Раскаты (Захаров) - страница 87

— Ладно. Втерпеж срубили. А коли что — на ходу поправим. Не дом поставим, а терем-теремок. Только вот струмент у вас, работнички, ни теще ухват, ни черту кочерга. И топорища — что черенки лопат. — Углядеть успел и топоры мужиков. — И то ладно. С собой заберу на ночь, подправлю, кому и новые поставлю. А теперь поделимся давайте, кто на что гож. Вас тут вон сколь народу, неча стадом толпиться.

Разделились скоро: оно и поверху было видно, кто на что гож, Фролан и леспромхозовские Петры — и Федор Савельич с ними вызвался — за топоры. Михалу Пожарнику — печь закладывать: на то пожарник, да и ложил он печи, знали. Григория Федоровича в помощники к нему определили, а Сергею Ивановичу и Алексею за досками ехать в леспромхоз на Грушке и Воронце — половицы ворочать сила нужна. И бабам наговорили забот невпроворот. Варьке и Анюк, самым молодайкам, глину из Крутенького вражка таскать ведрами: «Да не по полному! Нечего надрываться, печь еще не горит». Марье Железиной обед готовить, а Оньке костер держать и Федьку присматривать: «В твоем положенье и то работа». Один Матвей Голованов недоволен остался разделом, хотелось ему тоже с людьми поработать весело, а Федор Савельич отослал его в обход по владеньям Воинова и Морозова: «Кордон кордоном, а про лес забывать не станем, и так оголили вон какой кусок…»

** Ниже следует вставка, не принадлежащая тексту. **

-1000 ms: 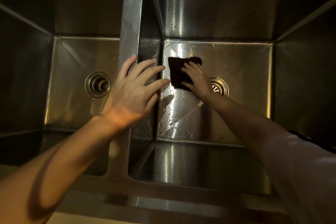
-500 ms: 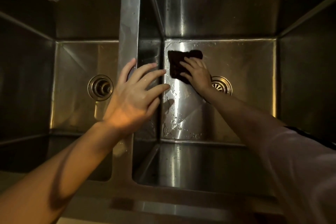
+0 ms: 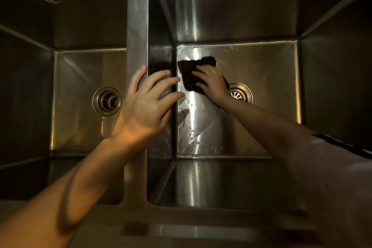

И пошло, и закипело на полянке! Дятлиной дробью повис перестук топоров и молотков, бабы перекликались по-лесному протяжно, костер потрескивал весело и струил дымок. Варька не успевала нарадоваться, как быстро рос ее дом, ее Дом, с ее уютом и счастьем. Что ни заход делали они с Анюк в Крутенький вражек — то нарастал кусок крыши, окно или дверь обрастали косяками, крыльцо вырастало стояками и первыми ступеньками. «По щучьему велению, по моему хотению…» — только и шептала Варька, возвращаясь с полным ведром глины, нарочно жмурила глаза, подходя к дому. Потом — раз! — быстро распахивала их — и готово: еще что-то да новое замечала на своем Доме. И снова как заклинание: «По щучьему велению, по моему хотению…»

Правда, целиком бригада сходилась не каждый день. Отец стал приезжать только после обеда — с утра отвозил молоко в Речное, зато привозил оттуда гвозди, стекла, дверные ручки, петли. Часто отлучалась и мать на колхозную работу, а Федор Савельич, объездчик дядя Матвей и Ваня Воинов — по своим лесным делам, но к вечеру обычно сходились все и работали дотемна. На пятые сутки сверкнули на солнце застекленные окна, труба поднялась над крышей, и закудрявился над ней первый дымок — дядя Михал заложил в печь пучок сухого хвороста: тягу проверить да просушить слегка. Дядя Фролан хотел подвесить на окна резные наличники — отец запротивился: красота-то красотой, да тепло важней будет по нашим зимушкам колючим, лучше ставни, оно надежней. И ставни появились — немудрено подузоренные, легкие. На глазах веселел дом, уже с полотенцами с лица и узорочьем по красным окнам… А когда встал на коньке крыши одноногий вертушок и зажужжал еле слышно, чутко угадывая ветерок, когда выступил наружу крылец на заталенных стойках да с крышкой в ажурной подвеске (из домашних запасов приволок Фролан подвеску, не поскупился), когда встали рядом с домом на дубовых столбах ворота с обвершкою — заиграл до жмури ярко не только весь новый кордонный застрой, но и вся полянка прикордонная засветилась, засмеялась приманно.